— WHAT THE TASK ASKS —
The copy should hold exactly the lines below from the one that contains "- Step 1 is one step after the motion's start" through the one that contains "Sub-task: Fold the" and nothing else, so no pictures.

— Records from a data source —
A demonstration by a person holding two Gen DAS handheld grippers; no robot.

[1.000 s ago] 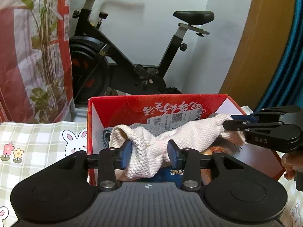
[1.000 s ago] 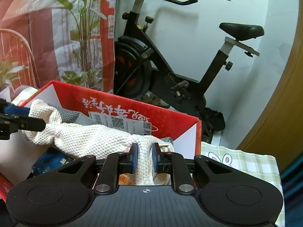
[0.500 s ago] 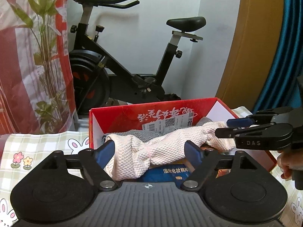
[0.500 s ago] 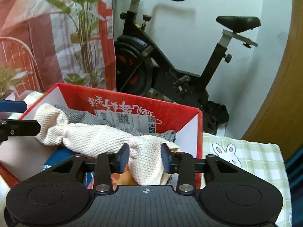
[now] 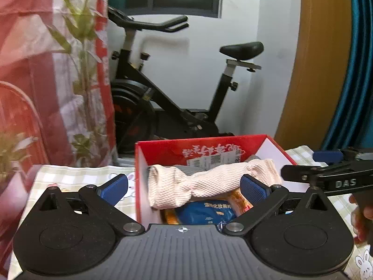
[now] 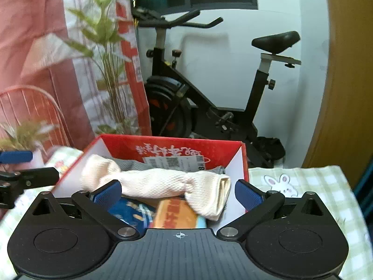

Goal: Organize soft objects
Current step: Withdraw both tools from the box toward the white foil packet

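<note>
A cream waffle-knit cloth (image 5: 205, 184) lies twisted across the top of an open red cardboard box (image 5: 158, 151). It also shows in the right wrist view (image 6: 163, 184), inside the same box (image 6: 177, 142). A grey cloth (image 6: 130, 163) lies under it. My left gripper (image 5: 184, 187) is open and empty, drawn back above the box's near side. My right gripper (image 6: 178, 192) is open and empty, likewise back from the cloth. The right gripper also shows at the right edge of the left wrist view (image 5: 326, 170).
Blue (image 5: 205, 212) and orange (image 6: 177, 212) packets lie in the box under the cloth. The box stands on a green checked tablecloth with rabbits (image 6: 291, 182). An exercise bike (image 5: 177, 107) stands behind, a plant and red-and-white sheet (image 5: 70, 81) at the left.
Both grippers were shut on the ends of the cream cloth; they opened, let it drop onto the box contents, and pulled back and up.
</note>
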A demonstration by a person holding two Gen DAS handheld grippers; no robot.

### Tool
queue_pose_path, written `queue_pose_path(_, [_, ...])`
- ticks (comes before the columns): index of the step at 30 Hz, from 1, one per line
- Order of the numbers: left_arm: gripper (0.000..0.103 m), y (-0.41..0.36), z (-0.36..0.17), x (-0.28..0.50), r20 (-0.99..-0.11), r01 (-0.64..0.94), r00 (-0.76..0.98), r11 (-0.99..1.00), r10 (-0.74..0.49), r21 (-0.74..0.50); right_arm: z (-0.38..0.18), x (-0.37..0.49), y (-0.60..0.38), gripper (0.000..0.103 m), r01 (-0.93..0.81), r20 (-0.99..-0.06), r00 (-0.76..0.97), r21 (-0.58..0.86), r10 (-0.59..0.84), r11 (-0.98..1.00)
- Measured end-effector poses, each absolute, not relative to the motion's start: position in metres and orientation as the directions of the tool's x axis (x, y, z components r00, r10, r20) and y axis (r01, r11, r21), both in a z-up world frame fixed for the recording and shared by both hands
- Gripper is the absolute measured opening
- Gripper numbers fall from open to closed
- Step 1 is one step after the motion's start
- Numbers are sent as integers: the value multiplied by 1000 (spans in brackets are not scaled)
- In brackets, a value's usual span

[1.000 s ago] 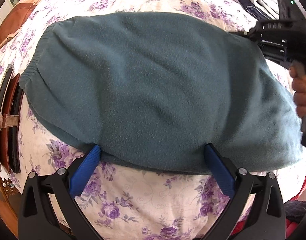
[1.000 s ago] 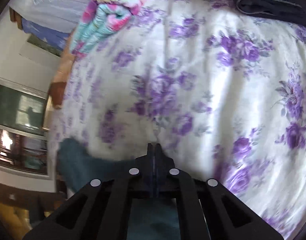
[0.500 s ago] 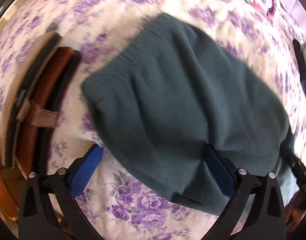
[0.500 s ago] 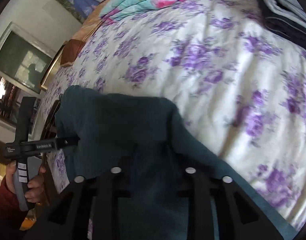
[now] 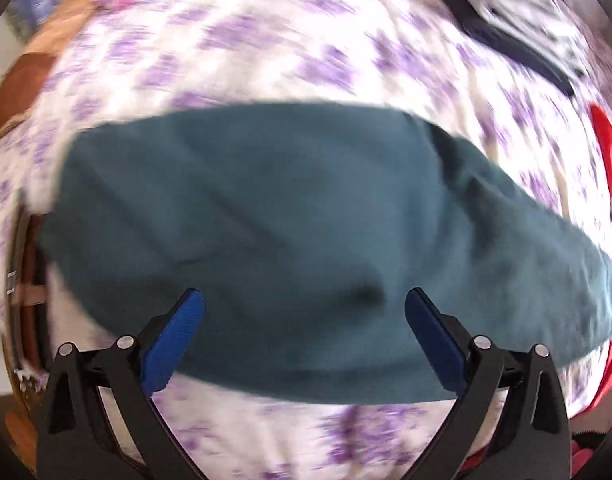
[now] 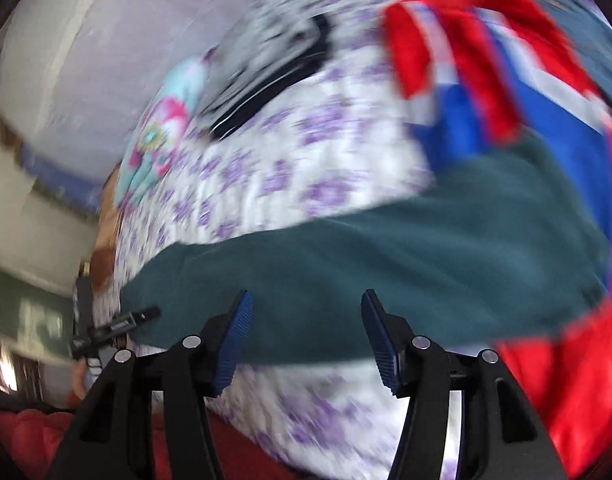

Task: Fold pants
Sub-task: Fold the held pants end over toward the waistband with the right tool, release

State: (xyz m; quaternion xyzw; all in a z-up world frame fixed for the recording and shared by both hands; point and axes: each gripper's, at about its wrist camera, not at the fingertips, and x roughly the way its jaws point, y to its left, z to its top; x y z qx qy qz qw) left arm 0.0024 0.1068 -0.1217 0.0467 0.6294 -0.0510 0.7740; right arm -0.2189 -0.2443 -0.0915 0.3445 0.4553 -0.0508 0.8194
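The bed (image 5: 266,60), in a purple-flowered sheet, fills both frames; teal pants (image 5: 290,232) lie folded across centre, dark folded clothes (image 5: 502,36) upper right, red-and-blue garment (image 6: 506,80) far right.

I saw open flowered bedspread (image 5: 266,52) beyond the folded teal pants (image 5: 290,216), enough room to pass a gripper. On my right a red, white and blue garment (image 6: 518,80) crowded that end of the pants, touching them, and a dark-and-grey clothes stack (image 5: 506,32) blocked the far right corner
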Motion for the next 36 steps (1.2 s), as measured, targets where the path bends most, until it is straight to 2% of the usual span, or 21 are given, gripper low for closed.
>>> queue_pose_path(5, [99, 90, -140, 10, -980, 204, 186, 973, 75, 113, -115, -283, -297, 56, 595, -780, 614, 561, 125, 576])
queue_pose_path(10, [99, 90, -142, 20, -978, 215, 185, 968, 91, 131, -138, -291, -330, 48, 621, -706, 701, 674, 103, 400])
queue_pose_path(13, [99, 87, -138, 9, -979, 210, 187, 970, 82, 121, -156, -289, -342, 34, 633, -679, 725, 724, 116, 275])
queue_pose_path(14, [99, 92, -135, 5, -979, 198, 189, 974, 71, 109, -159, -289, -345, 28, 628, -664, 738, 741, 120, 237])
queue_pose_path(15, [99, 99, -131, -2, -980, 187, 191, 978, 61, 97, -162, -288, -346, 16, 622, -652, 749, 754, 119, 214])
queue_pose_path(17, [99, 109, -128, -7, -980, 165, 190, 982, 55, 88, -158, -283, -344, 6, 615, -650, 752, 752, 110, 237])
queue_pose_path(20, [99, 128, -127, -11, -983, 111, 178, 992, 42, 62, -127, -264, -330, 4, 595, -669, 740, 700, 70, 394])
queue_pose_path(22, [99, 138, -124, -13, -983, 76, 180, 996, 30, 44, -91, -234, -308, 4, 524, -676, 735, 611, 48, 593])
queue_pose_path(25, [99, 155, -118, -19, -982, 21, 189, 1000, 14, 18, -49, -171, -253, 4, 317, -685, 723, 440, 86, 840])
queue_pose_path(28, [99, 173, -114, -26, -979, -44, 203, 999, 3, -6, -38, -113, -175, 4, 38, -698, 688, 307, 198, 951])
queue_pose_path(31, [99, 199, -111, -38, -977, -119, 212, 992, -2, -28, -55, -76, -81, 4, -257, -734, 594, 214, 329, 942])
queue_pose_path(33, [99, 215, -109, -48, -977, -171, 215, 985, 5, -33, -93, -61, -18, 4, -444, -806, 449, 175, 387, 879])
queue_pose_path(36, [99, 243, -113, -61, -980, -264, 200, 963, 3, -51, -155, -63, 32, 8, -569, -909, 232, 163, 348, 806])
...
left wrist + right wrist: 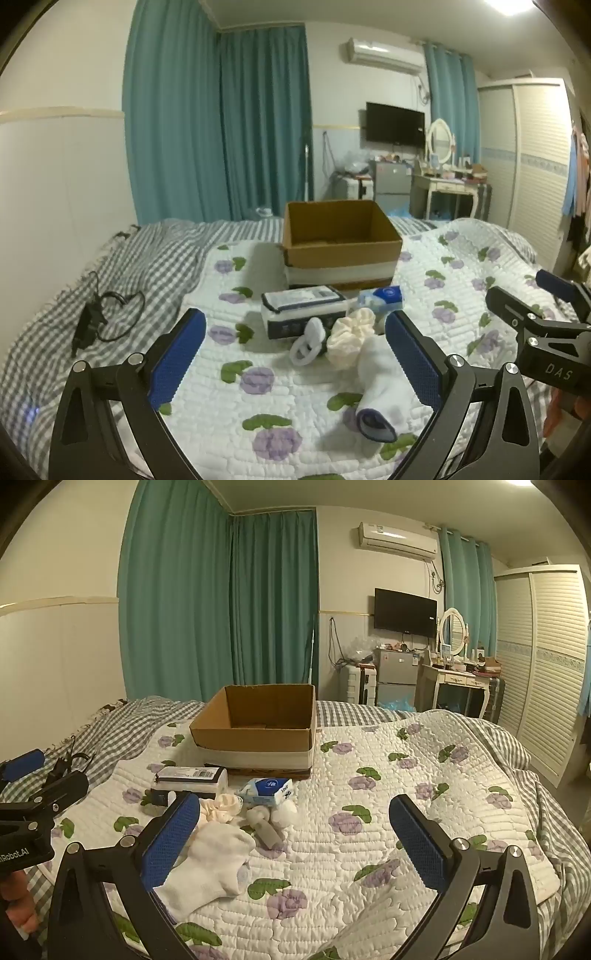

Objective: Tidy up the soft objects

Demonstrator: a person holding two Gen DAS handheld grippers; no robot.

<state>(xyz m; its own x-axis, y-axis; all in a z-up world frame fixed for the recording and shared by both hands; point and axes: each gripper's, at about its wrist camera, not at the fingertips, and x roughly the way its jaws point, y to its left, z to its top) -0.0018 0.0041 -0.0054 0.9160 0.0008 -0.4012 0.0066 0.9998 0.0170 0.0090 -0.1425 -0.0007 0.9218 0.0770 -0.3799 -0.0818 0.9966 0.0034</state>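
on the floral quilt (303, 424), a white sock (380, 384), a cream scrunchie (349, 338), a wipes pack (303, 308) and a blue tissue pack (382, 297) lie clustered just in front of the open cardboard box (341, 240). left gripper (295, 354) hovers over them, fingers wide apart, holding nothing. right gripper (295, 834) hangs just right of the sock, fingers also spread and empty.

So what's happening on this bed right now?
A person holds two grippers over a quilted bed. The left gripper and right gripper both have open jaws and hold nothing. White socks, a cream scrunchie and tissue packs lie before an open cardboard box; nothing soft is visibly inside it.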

— THE ANSWER —
- Step 1 is one step after the motion's start
- Numbers are sent as integers: the value multiplied by 1000 (spans in brackets are not scaled)
- In brackets, a value's usual span

[1.000 s ago] 
[1.000 s ago] 
[0.500 s ago] 
[0.500 s ago] 
[now] 
[now] 

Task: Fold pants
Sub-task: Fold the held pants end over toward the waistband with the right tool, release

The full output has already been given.